Сгустившиеся за окном сумерки навевали сон, и я пару раз, позабыв про уголь на руках, прикрыла рот. Модель была никакая — ни крутых форм, ни обвисшей кожи на животе — словно рисунок в учебник по анатомии делаешь. Или же я резко разучилась рисовать. Или же мне не отчего было отвлекаться рисованием. Про отца я уже не думала. Он молча прислал на мою почту два билета на Цирк дю Солей. Отдаёт долг матери Аманды, взявшей меня в театр, или действительно не знает, как ко мне подступиться? Но после короткого «спасибо» в ответном письме я действительно решила не думать про ссору. Пусть она растворится в утреннем тумане. Пока мы не собирались с ним встречаться лицом к лицу. День Президента мы проведём с Амандой дома за стиркой детских вещей — больше толку, чем молча смотреть пустой фильм с отцом.
Только стирку Аманда затеяла в субботу, хотя и говорила, что мы только пропылесосим и помоем пол перед прогулкой. Аманда теперь не слезала с весов в бассейне, вбив себе в голову, что слишком быстро набирает вес, хотя есть стала совсем мало, чувствуя постоянную тошноту. Или наоборот много, потому что реже. Или… Нет, я не смотрела ей ни в рот, ни в тарелку. Я пыталась хоть немного сосредоточиться на учёбе. Теперь же не запланированная стирка отсрочит моё возвращение к экрану ноутбука, а завтрашний цирк полностью украдет рабочий вечер…
— Давай переложим наши вещи на одну полку и освободим половину шкафа для детской одежды…
В конце не наблюдалось знака вопроса, да и возражать было бы глупо. Одёжке давно пора переместиться с пола, который толком пропылесосить не получалось последние дни. Мы отрезали верх от бумажных пакетов и превратили их во временные коробочки для носков, отдав имеющиеся малышу — а сэкономленные деньги действительно лучше потратим на рисование моделей.
— Зачем я на три месяца бодики постирала? — отвернулась от шкафа Аманда.
Я встряхнула последнюю футболку и попыталась не развивать опасную тему.
— Говорят же, что почти сразу большие вещи надевают. И тебе врач сказал, что малыш крупный. Перестираем потом, делов-то…
— Мать хотела их забрать, я не разрешила.
— И правильно.
Что именно правильно, я не знала. Впрочем, где-то глубоко в голове понимала, что Аманда всё равно уедет в Рино.
— Мы ведь на праздники в Салинас поедем?
Хорошо мы стояли друг к другу спиной, и Аманда не видела моих больших глаз. Я прекрасно поняла невысказанную просьбу. Она сдалась — и из двух зол выбирает меньшую, моего отца. Но если он откажет? Он ведь может. Я больше не верила в его безоговорочную помощь. Но как сказать об этом Аманде? Она-то уверена, что он поможет, даже если этот ребёнок перевернёт весь его уклад.
Ещё неделя впереди. Целая неделя! Аманда сто раз передумает ехать в Салинас! Ведь уже отказывалась от абстрактной помощи. Она вообще как-то последнее время сама себе изменяет. Решила оставить машину в жутком центральном районе и идти пешком до цирка. Конечно, мы вернемся ещё до темноты, но идти-то с её одышкой далеко.

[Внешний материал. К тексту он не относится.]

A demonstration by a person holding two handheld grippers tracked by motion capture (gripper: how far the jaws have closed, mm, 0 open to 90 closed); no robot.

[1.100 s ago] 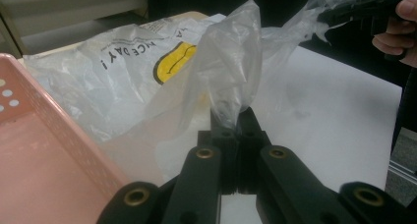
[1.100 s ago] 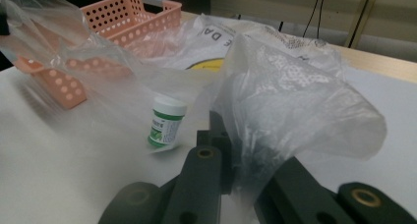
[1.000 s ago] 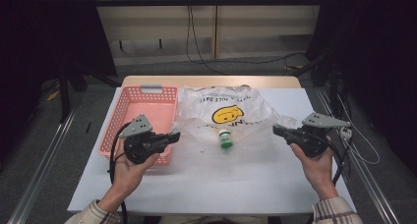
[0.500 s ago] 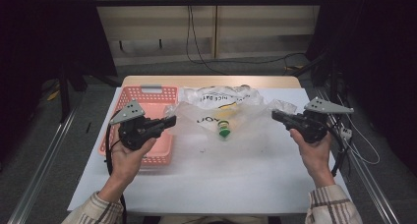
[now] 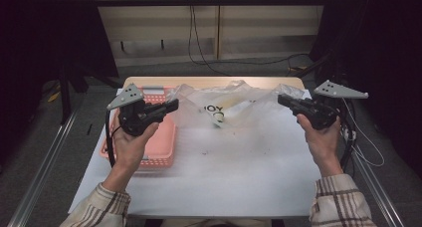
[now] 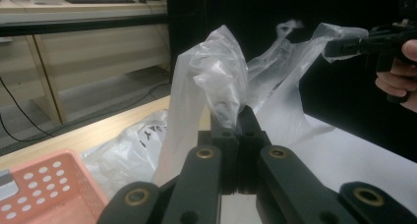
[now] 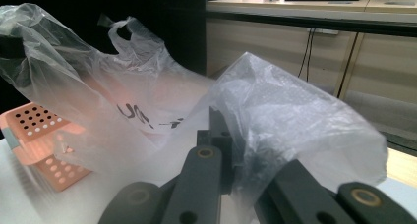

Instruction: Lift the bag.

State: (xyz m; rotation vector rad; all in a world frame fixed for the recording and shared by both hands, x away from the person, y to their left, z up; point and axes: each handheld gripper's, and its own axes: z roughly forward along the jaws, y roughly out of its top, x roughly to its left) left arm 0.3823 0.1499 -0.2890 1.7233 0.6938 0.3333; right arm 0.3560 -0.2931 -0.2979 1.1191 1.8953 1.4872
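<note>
Nearest us, two plaid-cuffed forearms come in over the white sheet covering the table (image 5: pixel 234 182), and each hand carries a black two-jaw tool raised clear of the surface. The left gripper (image 5: pixel 170 106) has its jaws pressed together on a bunched handle of the thin, translucent white plastic bag (image 5: pixel 234 105); in its own view the film rises in a crumpled peak straight out of the closed jaws (image 6: pixel 219 86). The right gripper (image 5: pixel 281 99) does the same at the opposite side: its jaws are closed on a fold of film, which billows over the tips (image 7: pixel 290 121).

Held apart and high like this, the two handles appear to be spreading the bag's mouth, presumably to get at what is inside or to drop something in. The bag's belly sags between them onto the sheet, black lettering on its side, and a small green-and-white object (image 5: pixel 217 118) lies low in it; what it is I cannot tell.

Under the left gripper sits the pink perforated plastic basket (image 5: pixel 161 150), perhaps the destination. Beyond, the bare wooden table edge (image 5: pixel 209 80).
</note>
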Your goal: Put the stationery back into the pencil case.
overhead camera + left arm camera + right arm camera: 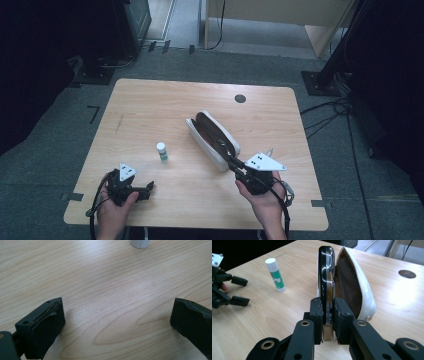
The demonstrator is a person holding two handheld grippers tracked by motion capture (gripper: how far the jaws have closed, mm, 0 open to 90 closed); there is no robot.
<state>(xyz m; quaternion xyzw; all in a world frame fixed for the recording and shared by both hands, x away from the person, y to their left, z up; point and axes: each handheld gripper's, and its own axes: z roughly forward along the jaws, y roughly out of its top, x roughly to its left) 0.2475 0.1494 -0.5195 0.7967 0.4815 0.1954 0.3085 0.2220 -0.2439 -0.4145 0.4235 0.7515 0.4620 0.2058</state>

— Мы забыли в машине воду!
Ну вот — а я думала, что только голову. Договорились же заплатить за парковку цирка! Но я готова была бежать обратно, хотя не могла сообразить куда и сколько раз мы сворачивали, но Аманда лишь рукой махнула:
— В цирке купим. Ну да, на сэкономленные ногами деньги! Жаль, что только воду… Попкорн нельзя.

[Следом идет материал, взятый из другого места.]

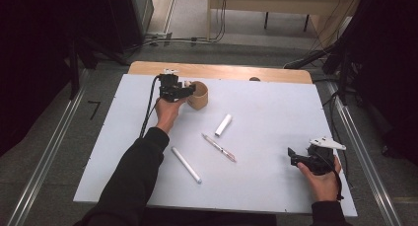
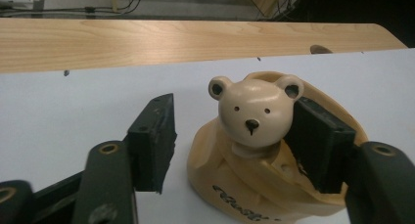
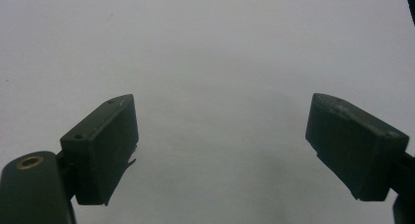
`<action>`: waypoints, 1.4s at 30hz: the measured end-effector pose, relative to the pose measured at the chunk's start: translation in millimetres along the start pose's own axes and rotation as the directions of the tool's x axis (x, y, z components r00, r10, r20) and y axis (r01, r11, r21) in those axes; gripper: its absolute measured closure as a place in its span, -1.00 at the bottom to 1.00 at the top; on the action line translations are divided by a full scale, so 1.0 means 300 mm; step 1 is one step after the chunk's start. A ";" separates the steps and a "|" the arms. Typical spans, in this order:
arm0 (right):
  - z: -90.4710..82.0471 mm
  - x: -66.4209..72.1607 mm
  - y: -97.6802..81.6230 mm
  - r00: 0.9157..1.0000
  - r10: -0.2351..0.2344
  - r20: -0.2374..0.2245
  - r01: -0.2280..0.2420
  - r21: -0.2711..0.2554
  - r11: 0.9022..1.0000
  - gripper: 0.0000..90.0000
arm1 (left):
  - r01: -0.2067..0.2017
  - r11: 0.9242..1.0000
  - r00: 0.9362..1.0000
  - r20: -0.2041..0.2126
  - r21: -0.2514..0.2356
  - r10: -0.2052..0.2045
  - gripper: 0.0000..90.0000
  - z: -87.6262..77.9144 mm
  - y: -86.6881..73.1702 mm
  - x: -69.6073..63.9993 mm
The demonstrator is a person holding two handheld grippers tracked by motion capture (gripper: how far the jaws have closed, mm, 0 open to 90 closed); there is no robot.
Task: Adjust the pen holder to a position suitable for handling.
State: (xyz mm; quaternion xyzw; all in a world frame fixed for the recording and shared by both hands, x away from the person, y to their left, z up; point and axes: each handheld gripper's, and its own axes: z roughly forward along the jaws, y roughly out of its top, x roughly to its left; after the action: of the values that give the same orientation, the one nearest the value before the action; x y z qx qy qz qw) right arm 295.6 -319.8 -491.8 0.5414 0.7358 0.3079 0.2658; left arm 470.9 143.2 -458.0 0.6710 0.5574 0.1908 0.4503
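The left gripper (image 2: 230, 141) stands around a tan bear-shaped cup (image 2: 264, 160) at the far left of the white table (image 1: 276, 137), its jaws apart: one pad (image 2: 318, 141) lies against the bear's head, the other is clear of it. The cup looks hard, smooth and light, likely slippery and prone to tip, so the rim wall beside the head seems the safest hold. The right gripper (image 3: 220, 145) rests wide open over bare table.
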 end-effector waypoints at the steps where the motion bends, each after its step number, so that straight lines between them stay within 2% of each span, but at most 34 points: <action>1: 0.000 -0.001 0.000 1.000 -0.001 0.000 0.001 -0.002 1.000 -0.75 | -0.007 1.000 1.000 0.000 0.001 0.007 -0.08 0.005 0.000 -0.001; 3: 0.000 -0.003 -0.001 1.000 -0.003 0.000 0.003 -0.002 1.000 -0.75 | -0.013 1.000 1.000 0.004 0.005 0.013 0.07 0.013 -0.002 -0.002; 8: 0.002 -0.001 -0.001 1.000 -0.001 0.001 0.001 0.003 1.000 -0.75 | -0.031 1.000 0.999 0.024 -0.002 0.031 0.24 0.017 -0.005 -0.009; 11: 0.003 -0.001 -0.001 1.000 -0.003 0.000 0.003 0.004 1.000 -0.75 | -0.048 0.999 0.999 0.016 -0.006 0.048 0.36 0.015 -0.006 -0.019; 25: 0.002 -0.002 -0.002 1.000 0.000 0.001 0.000 0.006 1.000 -0.74 | -0.026 1.000 0.999 0.027 0.005 0.026 0.40 0.010 -0.004 -0.014; 42: 0.002 -0.006 -0.002 1.000 0.008 0.001 -0.008 0.007 1.000 -0.74 | -0.036 0.999 0.999 0.041 0.029 0.035 0.41 -0.004 -0.001 -0.010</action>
State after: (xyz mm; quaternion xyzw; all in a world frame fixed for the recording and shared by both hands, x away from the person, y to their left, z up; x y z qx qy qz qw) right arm 296.0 -321.6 -492.7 0.5454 0.7347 0.3060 0.2631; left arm 468.9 140.9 -456.9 0.6910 0.5390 0.1769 0.4480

Ещё за поворотом, до того, как мы увидели желто-синие купола шапито, я почувствовала масляно-горелый запах и, покосившись на спокойный профиль Аманды, сглотнула непроизвольно набежавшую слюну. Почему у меня не хватает смелости купить попкорн для себя? Я-то не беременна, мне-то можно! И вот я почти решилась, следуя за Амандой к прилавку.